▶ Problem: Exactly as written, return every line of the data below apart from the pictures.
※ ※ ※
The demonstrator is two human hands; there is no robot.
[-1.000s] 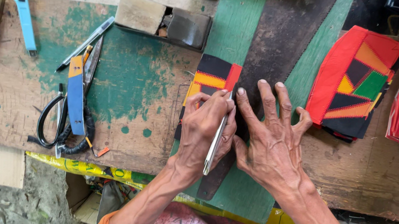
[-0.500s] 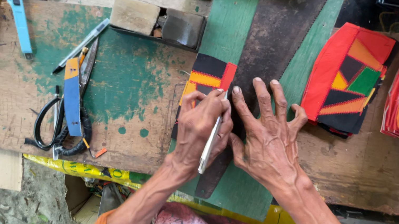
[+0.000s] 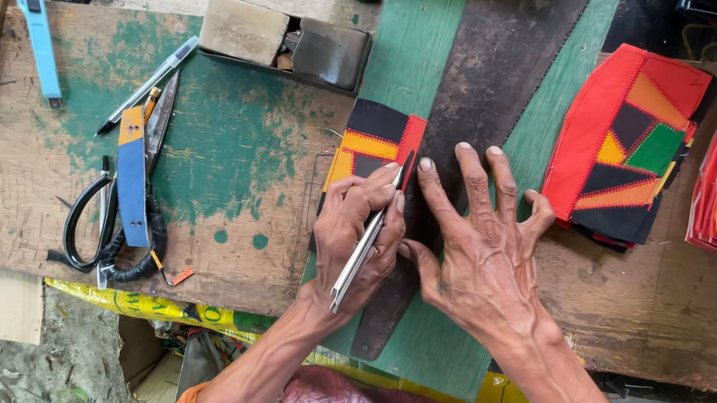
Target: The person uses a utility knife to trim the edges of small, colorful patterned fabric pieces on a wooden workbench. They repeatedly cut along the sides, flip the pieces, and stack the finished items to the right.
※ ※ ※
▶ Answer section:
The demonstrator is two human hands; there is no robot.
[-1.000s] 
[-0.500s] 
[+0.000s] 
Target: The person uses a utility knife to trim the edges of small, colorful patterned fabric pieces on a wooden workbench. They repeatedly cut along the sides, flip the pieces, and stack the finished items to the right.

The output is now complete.